The answer is to be one number: the count of lines in this listing that have the string "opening".

[Data for review]
§
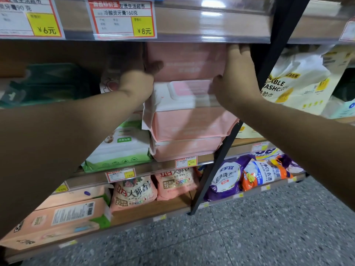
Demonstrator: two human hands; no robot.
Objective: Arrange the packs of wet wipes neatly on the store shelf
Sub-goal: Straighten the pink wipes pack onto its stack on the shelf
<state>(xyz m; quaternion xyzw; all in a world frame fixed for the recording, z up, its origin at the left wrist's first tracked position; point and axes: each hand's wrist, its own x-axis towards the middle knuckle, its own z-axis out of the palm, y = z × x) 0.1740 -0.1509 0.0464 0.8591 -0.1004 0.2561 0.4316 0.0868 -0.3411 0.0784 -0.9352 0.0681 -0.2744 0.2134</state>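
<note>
The top pink wet-wipes pack (186,61) sits atop the pink stack (188,129) at the shelf's right end, beside the black upright (226,143). Both hands, left hand (141,81) and right hand (237,77), clasp its ends. The leaning stack could probably slide off the front edge if pushed unevenly.

Definitely a shop, looks like the household aisle of a small supermarket. The wooden shelves (201,20) have clear plastic strips along the front edge holding red-bordered price tags (121,19) with yellow boxes reading ¥6 and ¥8, and there are smaller tags (120,174) on the lower levels too. Everything's stocked in rows: pink wipes packs (189,127), bags of laundry powder (227,178) down low, all over a speckled terrazzo floor (249,237).
</note>
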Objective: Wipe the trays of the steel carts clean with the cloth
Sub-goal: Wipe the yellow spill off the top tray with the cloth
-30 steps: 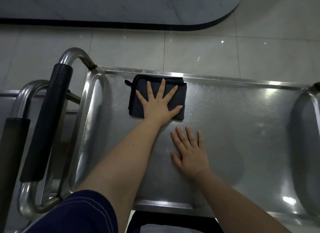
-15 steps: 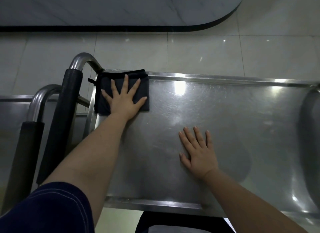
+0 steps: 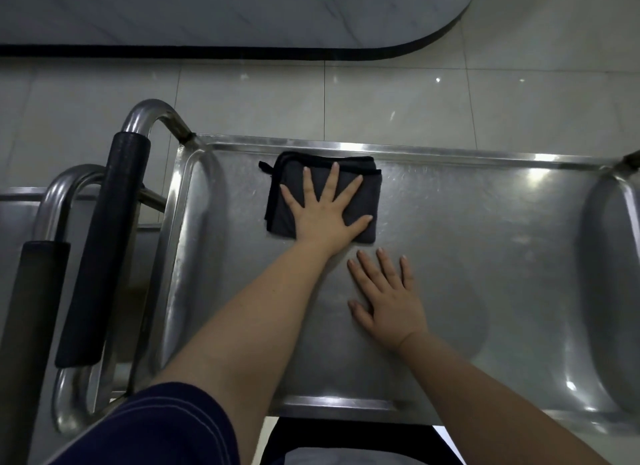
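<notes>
My left hand (image 3: 323,212) is flat, fingers spread on the cloth (image 3: 287,167); right hand (image 3: 388,302) lies flat on the tray (image 3: 485,257). No real grip, so the cloth might bunch up mid-swipe.

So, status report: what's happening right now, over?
Left hand flat on cloth, tray far side. Right hand flat on bare steel. Nothing blocking.

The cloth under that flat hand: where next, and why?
Probably slide it right along the far rim. The left hand presses the cloth flat near the far left corner of the tray; the right hand rests on bare steel, and most of the tray lies to the cloth's right.
</notes>
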Demonstrator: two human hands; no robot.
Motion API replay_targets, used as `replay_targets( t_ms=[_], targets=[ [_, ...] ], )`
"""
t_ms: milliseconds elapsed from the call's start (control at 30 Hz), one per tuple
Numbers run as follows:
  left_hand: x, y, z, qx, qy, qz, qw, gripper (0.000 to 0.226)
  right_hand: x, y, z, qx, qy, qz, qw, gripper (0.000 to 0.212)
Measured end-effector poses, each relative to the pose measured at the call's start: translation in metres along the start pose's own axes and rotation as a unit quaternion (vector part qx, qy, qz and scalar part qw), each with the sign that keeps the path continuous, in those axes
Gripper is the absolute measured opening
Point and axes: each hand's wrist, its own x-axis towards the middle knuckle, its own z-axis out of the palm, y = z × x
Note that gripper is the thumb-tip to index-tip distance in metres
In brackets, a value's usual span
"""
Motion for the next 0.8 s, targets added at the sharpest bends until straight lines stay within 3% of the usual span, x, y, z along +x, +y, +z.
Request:
replay_targets(
  t_ms=[300, 400, 567, 800],
  targets=[
    [-0.042, -0.145, -0.010, 0.010, 0.011, -0.126, 0.992, 0.077, -0.001, -0.002, -0.005, 0.028, -0.011, 0.009, 1.000, 0.066],
    [-0.054, -0.172, -0.013, 0.029, 0.001, -0.127, 0.991, 0.076, -0.002, -0.004, -0.004, 0.024, -0.031, 0.014, 0.999, 0.067],
    [-0.060, -0.139, -0.006, 0.012, 0.003, -0.115, 0.993, 0.077, -0.004, -0.002, -0.003, 0.025, -0.045, 0.021, 0.998, 0.068],
    [-0.049, -0.018, 0.012, 0.002, -0.003, -0.049, 0.999, 0.075, -0.007, 0.000, -0.010, 0.016, -0.017, 0.015, 1.000, 0.069]
  ],
)
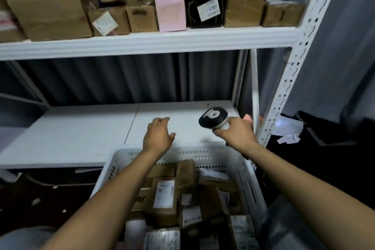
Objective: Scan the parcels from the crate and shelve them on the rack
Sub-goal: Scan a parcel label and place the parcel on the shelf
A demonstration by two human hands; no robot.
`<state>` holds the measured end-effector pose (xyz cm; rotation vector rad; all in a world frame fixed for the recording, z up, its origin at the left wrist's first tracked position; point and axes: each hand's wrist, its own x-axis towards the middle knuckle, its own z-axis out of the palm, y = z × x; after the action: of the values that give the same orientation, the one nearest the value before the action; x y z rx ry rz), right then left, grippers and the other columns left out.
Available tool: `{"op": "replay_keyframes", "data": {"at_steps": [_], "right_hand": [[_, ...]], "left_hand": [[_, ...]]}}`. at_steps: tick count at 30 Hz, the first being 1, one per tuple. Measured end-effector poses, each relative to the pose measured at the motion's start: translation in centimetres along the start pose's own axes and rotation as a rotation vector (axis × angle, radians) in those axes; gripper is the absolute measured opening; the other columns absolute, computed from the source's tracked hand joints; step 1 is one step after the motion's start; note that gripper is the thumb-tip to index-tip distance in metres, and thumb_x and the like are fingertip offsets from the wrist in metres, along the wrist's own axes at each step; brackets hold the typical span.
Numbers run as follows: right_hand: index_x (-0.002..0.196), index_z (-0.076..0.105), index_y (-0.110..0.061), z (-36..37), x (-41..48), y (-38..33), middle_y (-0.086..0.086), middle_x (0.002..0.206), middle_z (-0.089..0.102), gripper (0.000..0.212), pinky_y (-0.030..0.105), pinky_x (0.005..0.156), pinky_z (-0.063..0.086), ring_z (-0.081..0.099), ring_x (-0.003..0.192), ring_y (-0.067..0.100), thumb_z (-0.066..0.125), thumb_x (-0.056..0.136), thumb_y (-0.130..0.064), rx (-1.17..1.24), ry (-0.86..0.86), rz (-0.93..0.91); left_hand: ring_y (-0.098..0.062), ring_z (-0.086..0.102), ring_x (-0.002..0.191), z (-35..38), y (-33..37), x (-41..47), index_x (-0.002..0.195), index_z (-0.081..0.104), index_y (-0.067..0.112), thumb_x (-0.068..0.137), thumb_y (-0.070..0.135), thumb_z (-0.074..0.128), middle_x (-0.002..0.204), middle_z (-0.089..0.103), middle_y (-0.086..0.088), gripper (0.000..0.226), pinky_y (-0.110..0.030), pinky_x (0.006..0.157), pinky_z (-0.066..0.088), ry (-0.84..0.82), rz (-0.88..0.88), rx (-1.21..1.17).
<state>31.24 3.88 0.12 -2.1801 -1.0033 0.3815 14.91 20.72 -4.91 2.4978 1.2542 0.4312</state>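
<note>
One crate (213, 158); right grip (237, 134) holds one scanner (213, 116).

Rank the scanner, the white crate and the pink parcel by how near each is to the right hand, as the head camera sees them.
1. Scanner: gripped in the right hand.
2. White crate: just below, toward the person.
3. Pink parcel: up on the upper shelf, farthest.

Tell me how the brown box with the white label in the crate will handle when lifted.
The box is probably stiff: its cardboard edges look square. Likely light, being small. It lies packed among other parcels in the crate, so neighbours may shift.
</note>
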Motion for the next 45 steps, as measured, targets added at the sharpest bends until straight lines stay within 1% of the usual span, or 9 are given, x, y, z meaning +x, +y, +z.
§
[Task answer] 2